Australian Prime Minister John Howard called for ethnic and religious tolerance on Monday after racial violence, spurred on police say by white supremacists, erupted in parts of Sydney.
Racial tension sparked violence on Cronulla Beach on Sunday when around 5,000 people, some yelling racist chants, attacked youths of Middle Eastern background, saying they were defending their beach after lifesavers were attacked there last week.
Violence then spread to a second beach, Maroubra, where scores of men armed with baseball bats smashed about 100 cars.
“Attacking people on the basis of race and ethnicity is totally unacceptable and should be repudiated by all Australians, irrespective of background and politics,” Howard told a news conference on Monday, by which time the violence had subsided.
At Botany Bay, riot police confronted hundreds of youths and police said a man was stabbed in the back in a southern Sydney suburb in what media reports said appeared to be racial violence. New South Wales (NSW) police said a group of Neo-Nazis and white supremacists stirred on the drunken crowd at Cronulla.
“There appears to be an element of white supremacists and they really have no place in mainstream Australian society. Those sort of characters are best placed in Berlin 1930s, not in Cronulla 2005,” NSW Police Minister Carl Scully told reporters.
On Sunday, mobs of drunken and angry youths, some draped in Australian flags, shouted “No more Lebs (Lebanese)”. The mobs chased and attacked Australians of Middle East appearance, rushing onto a train at one stage to fight. More than 20 people were injured and 12 arrested.

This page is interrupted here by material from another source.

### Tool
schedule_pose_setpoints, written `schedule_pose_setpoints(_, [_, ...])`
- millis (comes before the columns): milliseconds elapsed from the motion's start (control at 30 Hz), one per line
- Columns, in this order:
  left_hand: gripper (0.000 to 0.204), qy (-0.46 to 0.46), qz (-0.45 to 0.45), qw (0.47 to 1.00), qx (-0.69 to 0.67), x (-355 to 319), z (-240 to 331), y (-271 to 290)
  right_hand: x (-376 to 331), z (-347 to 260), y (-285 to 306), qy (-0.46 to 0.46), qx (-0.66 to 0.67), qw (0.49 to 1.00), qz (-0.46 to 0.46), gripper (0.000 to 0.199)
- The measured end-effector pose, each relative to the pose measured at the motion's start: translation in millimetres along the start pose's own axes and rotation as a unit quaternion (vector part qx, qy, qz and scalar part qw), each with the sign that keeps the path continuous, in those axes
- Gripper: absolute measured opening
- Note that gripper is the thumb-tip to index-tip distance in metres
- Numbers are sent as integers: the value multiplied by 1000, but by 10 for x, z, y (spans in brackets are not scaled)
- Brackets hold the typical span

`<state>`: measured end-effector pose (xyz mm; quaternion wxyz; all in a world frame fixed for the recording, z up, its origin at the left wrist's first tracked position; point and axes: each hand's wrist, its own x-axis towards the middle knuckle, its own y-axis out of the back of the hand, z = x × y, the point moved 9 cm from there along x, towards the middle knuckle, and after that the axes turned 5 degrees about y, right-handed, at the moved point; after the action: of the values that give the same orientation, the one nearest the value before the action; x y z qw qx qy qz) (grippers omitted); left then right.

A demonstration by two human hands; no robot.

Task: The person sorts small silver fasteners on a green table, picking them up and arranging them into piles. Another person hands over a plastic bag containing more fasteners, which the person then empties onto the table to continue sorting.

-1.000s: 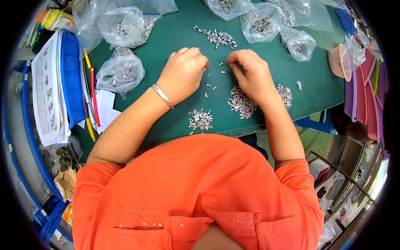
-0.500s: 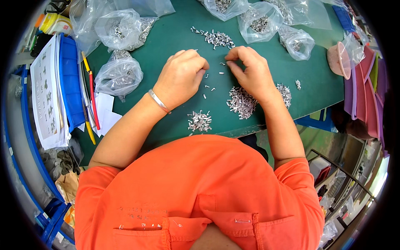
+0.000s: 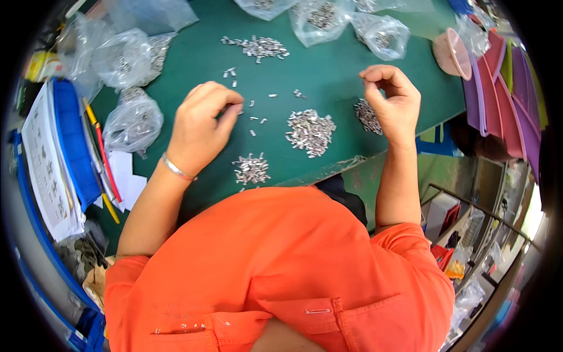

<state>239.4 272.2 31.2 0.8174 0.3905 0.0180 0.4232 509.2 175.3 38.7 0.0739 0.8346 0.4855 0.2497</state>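
My left hand (image 3: 202, 126), a bracelet on its wrist, hovers over the green table with fingers curled and thumb near the fingertips. Beside its fingertips lie a few loose small metal pieces (image 3: 253, 118). My right hand (image 3: 396, 104) is raised with thumb and index finger pinched; what they hold, if anything, is too small to make out. Its wrist is next to a small pile of metal pieces (image 3: 368, 116). A larger pile (image 3: 311, 133) sits between my hands, a smaller pile (image 3: 252, 169) near the front edge, and another spread-out pile (image 3: 261, 47) farther back.
Clear plastic bags of metal pieces (image 3: 134, 120) stand at the left, with more bags (image 3: 381, 36) along the back. A pink cup (image 3: 451, 53) tilts at the right, near pink and purple bins (image 3: 498, 94). Papers and a blue tray (image 3: 76, 141) are at far left.
My hands have moved apart: the right one went rightward from the loose pieces to beside the right-hand pile, the left one drew leftward. The whole view has shifted somewhat.
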Motion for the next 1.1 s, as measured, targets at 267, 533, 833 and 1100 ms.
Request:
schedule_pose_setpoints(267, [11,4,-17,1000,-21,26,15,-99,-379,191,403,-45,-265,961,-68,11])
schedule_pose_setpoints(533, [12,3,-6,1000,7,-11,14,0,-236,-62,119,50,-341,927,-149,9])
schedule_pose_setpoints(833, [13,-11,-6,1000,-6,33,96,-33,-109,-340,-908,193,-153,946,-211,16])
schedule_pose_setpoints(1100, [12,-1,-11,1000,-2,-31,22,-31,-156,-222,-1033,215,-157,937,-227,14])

Arabic and Muslim leaders said the violence had been expected as Muslims had been subjected to racist taunts, especially since the Iraq war and bombings on the Indonesian island of Bali where many Australians were among the dead.
“Arab Australians have had to cope with vilification, racism, abuse and fear of a racial backlash for a number of years, but these riots will take that fear to a new level,” said Australian Arabic Council chairman Roland Jabbour.
NSW state premier Morris Lemma said the violence was the “ugly face of racism in Australia”, but Howard said it did not reflect a deeper problem with Australia’s multi-cultural society.
“It is important that we reaffirm our respect for freedom of religion in this country, but it is also important that we place greater emphasis on integration of people into the broader community and the avoidance of tribalism,” he said.
Government politician Bruce Baird said tensions between the Anglo-Saxon and Muslim communities had simmered for years, with Cronulla locals angry after six women from the area were killed in the 2002 Bali bombings. Eighty eight Australians were among 202 people killed by the nightclub bombings. “Where this riot took place is actually the site of where we’ve got the Bali memorial for these women,” Baird told local radio. Asked if the riots were revenge for Bali and September 11 in the US, Baird said: “I think so.”
Muslim leaders accused politicians and media commentators of “fanning the flames of racial tension”.
“Fear and scaremongering have long been targeted toward the Arab and Muslim communities, as politicians fueled by media sensationalism, justify support for draconian agendas and simplistic policies,” said Arab council chairman Jabbour.